TASK INSTRUCTIONS
Reproduce only this part of the listing: the line with "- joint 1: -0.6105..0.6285", plus every line after it through the last.

Top of MATERIAL PROVIDED

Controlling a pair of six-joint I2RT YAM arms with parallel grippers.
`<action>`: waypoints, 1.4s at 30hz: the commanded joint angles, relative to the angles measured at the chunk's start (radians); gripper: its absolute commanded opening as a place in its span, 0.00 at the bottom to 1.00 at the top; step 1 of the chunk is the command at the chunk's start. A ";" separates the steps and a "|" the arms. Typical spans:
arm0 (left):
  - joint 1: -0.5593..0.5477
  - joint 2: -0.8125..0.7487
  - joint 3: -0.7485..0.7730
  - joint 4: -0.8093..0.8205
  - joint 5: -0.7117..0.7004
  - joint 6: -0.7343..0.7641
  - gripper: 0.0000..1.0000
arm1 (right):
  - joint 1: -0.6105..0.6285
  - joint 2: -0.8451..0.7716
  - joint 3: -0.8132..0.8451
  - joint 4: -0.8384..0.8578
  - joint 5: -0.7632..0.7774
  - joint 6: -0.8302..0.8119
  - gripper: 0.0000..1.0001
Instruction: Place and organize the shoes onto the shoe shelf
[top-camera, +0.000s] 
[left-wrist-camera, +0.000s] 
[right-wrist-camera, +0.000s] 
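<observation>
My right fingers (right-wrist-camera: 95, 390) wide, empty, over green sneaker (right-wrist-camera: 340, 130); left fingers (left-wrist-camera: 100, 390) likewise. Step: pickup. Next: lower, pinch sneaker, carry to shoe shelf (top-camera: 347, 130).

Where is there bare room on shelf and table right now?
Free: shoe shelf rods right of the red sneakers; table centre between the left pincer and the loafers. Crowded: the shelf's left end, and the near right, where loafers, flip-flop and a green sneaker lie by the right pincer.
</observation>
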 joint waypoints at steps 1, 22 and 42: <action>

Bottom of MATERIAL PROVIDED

REPLY TO THE TASK
  - joint 1: -0.6105..0.6285
  - joint 2: -0.8451..0.7716
  - joint 3: -0.8132..0.8451
  - joint 4: -0.8384..0.8578
  - joint 5: -0.7632..0.7774
  - joint 6: -0.8302..0.8119
  - gripper: 0.0000..1.0001
Instruction: Place and organize the shoes onto the shoe shelf
[top-camera, +0.000s] 
[left-wrist-camera, +0.000s] 
[right-wrist-camera, +0.000s] 
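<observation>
My right fingers (right-wrist-camera: 95, 390) wide, empty, over green sneaker (right-wrist-camera: 340, 130); left fingers (left-wrist-camera: 100, 390) likewise. Step: pickup. Next: lower, pinch sneaker, carry to shoe shelf (top-camera: 347, 130).

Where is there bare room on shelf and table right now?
Free: shoe shelf rods right of the red sneakers; table centre between the left pincer and the loafers. Crowded: the shelf's left end, and the near right, where loafers, flip-flop and a green sneaker lie by the right pincer.
</observation>
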 joint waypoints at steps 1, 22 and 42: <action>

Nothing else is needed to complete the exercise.